ABOUT THIS TASK | An exact copy of the lines from the one containing "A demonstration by" through the last line below is required; include both of those lines and no others.
─── EXCERPTED DATA ───
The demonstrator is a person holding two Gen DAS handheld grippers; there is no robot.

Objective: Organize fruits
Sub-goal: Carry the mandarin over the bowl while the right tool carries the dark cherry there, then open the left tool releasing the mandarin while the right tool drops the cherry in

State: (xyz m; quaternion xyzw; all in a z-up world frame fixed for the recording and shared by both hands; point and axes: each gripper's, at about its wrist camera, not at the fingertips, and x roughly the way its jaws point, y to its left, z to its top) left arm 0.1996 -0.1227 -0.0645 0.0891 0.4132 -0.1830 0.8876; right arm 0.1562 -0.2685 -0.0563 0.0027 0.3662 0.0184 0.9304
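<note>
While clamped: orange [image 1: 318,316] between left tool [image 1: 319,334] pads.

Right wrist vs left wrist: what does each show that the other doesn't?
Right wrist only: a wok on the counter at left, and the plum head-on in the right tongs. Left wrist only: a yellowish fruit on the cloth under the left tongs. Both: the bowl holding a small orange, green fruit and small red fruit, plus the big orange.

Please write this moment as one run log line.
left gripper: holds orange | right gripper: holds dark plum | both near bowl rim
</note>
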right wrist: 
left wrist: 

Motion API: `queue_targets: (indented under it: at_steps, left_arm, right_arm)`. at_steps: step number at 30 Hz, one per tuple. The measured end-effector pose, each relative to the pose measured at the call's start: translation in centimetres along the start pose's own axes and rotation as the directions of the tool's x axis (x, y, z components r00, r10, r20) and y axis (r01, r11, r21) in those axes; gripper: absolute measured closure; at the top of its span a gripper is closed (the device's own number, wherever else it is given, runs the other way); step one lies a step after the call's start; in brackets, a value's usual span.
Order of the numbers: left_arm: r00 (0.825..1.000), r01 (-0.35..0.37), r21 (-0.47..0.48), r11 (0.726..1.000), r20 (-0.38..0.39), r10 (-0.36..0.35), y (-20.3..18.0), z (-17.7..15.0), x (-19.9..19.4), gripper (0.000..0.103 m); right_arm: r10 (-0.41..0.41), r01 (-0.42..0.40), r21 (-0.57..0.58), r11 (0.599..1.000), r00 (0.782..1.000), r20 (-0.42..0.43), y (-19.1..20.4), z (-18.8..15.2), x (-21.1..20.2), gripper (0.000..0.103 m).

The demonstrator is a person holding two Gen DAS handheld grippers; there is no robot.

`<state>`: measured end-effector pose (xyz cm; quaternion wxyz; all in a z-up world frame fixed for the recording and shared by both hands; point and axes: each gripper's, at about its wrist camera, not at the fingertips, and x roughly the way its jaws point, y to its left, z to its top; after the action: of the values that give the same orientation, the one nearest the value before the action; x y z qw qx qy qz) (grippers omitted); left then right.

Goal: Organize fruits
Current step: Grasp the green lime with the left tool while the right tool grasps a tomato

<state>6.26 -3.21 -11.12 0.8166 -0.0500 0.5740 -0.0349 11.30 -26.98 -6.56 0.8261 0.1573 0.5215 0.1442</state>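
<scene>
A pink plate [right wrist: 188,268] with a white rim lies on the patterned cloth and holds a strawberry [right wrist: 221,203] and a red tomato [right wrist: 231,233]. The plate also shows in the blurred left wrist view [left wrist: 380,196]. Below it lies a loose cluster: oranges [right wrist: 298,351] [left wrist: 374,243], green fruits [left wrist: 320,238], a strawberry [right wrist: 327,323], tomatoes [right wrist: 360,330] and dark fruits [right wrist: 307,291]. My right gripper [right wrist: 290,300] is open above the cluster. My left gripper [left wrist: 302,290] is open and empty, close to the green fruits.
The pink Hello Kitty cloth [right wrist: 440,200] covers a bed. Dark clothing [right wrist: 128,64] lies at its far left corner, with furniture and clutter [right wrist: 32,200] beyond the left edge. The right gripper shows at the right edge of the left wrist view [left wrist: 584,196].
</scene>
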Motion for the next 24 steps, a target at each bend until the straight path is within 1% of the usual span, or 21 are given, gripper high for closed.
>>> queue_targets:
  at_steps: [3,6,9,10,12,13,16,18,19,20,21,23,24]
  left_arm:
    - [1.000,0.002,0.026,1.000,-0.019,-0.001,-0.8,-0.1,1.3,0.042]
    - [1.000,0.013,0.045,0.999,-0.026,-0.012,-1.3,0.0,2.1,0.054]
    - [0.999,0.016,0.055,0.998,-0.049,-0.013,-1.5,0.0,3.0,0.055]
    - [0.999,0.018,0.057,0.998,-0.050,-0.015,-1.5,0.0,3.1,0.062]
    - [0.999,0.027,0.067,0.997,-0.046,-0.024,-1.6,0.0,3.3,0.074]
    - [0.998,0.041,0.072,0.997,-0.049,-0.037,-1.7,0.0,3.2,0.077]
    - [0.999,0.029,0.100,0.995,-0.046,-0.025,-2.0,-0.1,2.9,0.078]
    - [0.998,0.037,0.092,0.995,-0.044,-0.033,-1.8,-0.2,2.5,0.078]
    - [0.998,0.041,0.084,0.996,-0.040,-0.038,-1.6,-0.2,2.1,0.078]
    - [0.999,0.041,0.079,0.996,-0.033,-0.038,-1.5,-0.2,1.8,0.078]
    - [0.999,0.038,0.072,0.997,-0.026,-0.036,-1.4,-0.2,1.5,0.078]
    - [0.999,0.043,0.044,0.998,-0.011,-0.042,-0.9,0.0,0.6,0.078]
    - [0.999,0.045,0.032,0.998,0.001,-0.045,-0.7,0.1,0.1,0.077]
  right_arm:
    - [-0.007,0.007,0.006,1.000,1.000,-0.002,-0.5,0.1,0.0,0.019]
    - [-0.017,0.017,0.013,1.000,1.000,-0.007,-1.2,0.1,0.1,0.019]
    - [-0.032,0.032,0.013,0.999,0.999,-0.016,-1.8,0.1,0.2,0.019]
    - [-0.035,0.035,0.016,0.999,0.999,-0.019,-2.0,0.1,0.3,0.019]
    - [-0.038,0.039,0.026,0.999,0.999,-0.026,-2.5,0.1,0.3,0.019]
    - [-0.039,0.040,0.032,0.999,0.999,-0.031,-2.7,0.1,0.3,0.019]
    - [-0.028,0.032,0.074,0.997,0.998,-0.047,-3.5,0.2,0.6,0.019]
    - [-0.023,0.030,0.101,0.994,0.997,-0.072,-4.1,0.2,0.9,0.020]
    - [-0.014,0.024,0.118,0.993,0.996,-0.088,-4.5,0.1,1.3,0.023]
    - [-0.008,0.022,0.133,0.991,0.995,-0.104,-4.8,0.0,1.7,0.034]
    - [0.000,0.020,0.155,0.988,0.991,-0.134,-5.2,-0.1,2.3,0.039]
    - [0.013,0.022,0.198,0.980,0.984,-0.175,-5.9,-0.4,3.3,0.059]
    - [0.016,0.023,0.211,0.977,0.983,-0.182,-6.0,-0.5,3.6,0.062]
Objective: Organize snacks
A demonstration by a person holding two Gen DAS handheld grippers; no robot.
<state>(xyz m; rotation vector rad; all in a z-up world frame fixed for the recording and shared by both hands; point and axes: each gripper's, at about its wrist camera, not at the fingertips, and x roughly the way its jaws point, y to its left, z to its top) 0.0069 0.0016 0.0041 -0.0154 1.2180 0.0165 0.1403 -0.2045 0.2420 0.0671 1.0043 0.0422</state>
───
TASK RESPONSE |
A demonstration by a person holding two Gen DAS handheld grippers; no robot.
<state>(xyz m; rotation vector rad; all in a z-up world frame fixed for the recording and shared by both hands; point and axes: each gripper's, at about its wrist camera, not at the fingertips, and x roughly the way its jaws point, y to its left, z to its top) 0.0069 0.0016 0.0041 -0.0154 1.2180 0.0165 0.1403 -0.2045 0.2420 0.0671 1.0043 0.0422</state>

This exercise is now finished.